Cat and Mouse with Multi-national infrastructure –The Participants to date
There is an ever-changing, game of cat and mouse developing in the world of cloud computing. Its not a game that you as a consumer might see, but it is there. An undercurrent that has been there from the beginning. It pits Technology Companies and multi-national infrastructure against local and national governments. For some years this game of cat and mouse has been quietly played out in backrooms, development and technology roadmap re-works, across negotiation tables, and only in the rarest of cases – have they come out for industry scrutiny or visibility. To date the players have been limited to likes of Google, Microsoft, Amazon, and others who have scaled their technology infrastructure across the globe and in large measure those are the players that governments have moved against in an ever intricate chess game. I myself have played apart in the measure/counter-measure give and take of this delicate dance.
The primary issues in this game have to do with realization of revenue for taxation purposes, Safe Harbor and issues pertaining to personally identifiable information, ownership of Big Data, the nature of what is stored, how it is stored, and where it is stored, the intersection where politics and technology meet. A place where social issues and technology collide.
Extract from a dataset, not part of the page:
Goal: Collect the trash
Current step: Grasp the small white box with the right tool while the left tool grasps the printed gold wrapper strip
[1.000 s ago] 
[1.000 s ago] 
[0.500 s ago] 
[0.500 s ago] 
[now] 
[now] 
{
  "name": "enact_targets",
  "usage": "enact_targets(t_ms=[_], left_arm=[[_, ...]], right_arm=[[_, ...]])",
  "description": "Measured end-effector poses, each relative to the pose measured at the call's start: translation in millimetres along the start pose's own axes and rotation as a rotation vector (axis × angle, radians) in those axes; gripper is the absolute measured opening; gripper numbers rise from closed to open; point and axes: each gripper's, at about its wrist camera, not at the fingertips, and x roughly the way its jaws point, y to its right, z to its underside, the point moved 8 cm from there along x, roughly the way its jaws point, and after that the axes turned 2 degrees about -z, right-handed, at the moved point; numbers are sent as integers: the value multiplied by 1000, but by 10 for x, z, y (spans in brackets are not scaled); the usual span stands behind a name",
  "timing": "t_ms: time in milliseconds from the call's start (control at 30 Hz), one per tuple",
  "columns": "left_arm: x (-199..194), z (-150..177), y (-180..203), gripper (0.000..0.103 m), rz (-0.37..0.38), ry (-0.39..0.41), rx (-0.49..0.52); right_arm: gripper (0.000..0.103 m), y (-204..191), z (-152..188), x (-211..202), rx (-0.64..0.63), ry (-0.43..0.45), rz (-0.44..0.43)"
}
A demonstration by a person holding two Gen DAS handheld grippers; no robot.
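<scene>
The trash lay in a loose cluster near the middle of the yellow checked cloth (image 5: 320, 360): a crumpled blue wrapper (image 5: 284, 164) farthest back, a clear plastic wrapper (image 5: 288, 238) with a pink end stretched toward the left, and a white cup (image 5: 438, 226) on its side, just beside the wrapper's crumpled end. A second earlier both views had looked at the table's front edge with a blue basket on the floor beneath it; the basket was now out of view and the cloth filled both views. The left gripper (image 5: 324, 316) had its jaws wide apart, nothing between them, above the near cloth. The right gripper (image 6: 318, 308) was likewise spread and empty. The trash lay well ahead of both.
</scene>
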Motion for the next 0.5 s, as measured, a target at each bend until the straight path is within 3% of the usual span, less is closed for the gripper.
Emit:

You might call them storm clouds, just out of sight, but there is thunder on the horizon that you the consumer and/or potential user of global cloud infrastructure will need to be aware of because eventually the users of cloud infrastructure will become players in the game as well.
That is not to say that the issues I tease out here are all gloom and doom. In fact, they are great opportunities for potential business models, additional product features, and even cloud eco-system companies or niche solutions unto themselves. A way to drive significant value for all sides. I have been toying with more than a few of these ideas myself here over the last few months.
To date these issues have mostly manifested in the global build up of infrastructure for the big Internet platforms. The Products and Services the big guys in the space use as their core money-making platforms or primary service delivery platforms. Rarely if ever do these companies use this same infrastructure for their Infrastructure as a service (IAAS) or Platform as a Services (PAAS) offerings. However, as you will see, the same challenges will and do apply to these offerings as well. In some cases they are even more acute and problematic in a situation where there may be a multi-tenancy with the potential to put even more burden on future cloud users.
If I may be blunt about this there is an interesting lifecycle to this food chain whereby the Big Technology companies consistently have the upper hand and governmental forces through the use of their primary tools – regulation and legislation – are constantly playing catch up. This lifecycle is unlikely to change for at least five reasons.
- The Technology Companies will always have the lens of the big picture of multi-national infrastructure. Individual countries, states, and locales generally only have jurisdiction or governance over that territory, or population base that is germane to their authority.
- Technology Companies can be of near singular purpose on a very technical depth of capability or bring to bear much more concentrated “brain power” to solve for evolutions in the changing socio-political landscape to continually evolve measures and counter-measures to address these changes.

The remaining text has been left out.